Problem requirements: One number is the whole answer: how many lines of the material hold "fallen".

--- Information shown ---

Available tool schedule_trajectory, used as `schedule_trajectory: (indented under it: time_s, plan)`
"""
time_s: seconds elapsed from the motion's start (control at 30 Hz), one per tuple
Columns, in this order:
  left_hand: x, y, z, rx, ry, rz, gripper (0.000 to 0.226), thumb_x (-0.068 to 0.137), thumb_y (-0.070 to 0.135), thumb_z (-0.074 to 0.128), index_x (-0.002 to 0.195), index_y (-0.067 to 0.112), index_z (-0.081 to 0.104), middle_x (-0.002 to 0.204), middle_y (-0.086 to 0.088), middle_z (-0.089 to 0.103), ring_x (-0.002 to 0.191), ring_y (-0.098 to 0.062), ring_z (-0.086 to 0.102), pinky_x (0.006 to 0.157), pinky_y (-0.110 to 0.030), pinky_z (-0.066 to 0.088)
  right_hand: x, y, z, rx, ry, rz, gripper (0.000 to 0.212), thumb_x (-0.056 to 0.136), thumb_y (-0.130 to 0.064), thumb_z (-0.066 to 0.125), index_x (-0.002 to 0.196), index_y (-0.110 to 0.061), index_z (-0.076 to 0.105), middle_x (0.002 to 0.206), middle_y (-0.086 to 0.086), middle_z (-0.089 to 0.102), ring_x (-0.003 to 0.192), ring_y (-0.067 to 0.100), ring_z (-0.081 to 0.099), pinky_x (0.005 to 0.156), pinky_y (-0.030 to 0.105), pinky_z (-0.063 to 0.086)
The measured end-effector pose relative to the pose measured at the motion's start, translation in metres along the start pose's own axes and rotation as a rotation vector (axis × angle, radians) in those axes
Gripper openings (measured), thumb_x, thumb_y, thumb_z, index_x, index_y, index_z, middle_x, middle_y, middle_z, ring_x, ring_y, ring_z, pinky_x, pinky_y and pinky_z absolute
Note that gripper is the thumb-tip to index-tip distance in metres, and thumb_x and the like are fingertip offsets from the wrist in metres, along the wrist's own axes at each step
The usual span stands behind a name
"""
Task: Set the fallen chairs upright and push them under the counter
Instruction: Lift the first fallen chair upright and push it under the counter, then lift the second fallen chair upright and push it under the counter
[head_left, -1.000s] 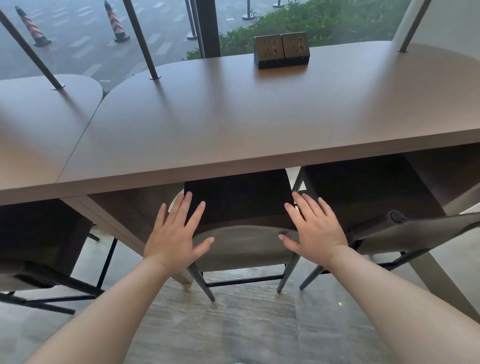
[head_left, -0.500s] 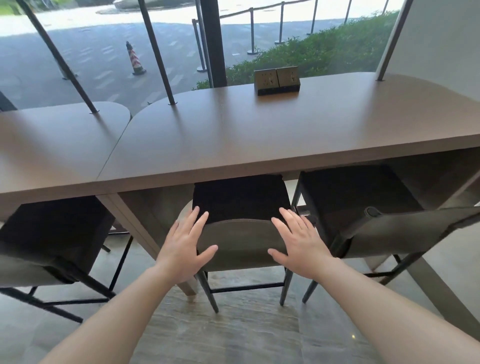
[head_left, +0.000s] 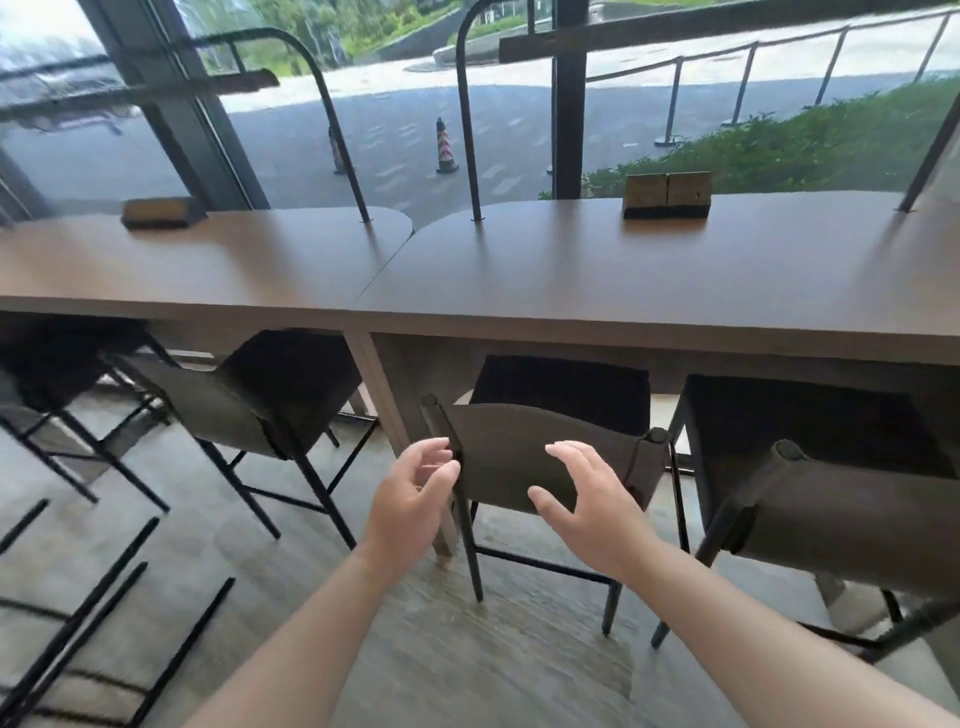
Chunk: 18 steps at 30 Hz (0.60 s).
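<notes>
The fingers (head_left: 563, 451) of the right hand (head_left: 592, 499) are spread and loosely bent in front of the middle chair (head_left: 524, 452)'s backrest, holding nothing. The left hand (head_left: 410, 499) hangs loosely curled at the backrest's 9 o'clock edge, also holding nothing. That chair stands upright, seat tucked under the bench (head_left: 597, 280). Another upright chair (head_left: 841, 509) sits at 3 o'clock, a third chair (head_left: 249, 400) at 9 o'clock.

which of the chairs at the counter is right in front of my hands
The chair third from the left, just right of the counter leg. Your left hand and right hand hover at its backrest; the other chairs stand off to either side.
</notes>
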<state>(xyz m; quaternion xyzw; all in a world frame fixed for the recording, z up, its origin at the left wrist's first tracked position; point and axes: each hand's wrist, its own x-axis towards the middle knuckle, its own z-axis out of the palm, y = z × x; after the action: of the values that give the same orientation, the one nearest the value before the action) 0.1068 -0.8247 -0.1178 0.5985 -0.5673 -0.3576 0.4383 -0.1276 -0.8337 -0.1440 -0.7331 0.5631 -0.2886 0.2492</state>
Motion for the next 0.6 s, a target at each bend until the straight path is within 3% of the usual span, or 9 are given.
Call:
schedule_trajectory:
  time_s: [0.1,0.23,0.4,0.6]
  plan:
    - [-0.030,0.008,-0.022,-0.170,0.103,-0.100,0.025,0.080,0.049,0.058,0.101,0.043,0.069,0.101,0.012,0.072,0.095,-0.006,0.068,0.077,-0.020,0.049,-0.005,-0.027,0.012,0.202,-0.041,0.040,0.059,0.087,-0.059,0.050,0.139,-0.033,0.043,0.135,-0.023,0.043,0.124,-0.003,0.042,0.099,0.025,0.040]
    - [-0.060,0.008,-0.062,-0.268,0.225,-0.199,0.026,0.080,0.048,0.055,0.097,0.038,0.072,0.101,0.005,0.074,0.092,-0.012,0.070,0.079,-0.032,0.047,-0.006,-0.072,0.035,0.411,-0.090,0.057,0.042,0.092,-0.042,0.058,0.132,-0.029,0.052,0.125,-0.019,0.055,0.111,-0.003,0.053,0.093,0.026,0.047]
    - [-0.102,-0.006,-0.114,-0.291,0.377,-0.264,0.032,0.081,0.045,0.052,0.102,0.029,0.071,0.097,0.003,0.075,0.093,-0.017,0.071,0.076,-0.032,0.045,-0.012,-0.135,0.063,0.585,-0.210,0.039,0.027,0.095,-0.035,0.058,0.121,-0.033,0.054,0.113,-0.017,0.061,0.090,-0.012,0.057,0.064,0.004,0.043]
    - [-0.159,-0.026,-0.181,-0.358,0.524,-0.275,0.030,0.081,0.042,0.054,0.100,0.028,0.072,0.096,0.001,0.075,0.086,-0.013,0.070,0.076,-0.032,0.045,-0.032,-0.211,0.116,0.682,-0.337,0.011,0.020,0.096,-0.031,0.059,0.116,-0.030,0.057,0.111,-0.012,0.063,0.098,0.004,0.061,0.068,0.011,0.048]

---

Solution to this task: 2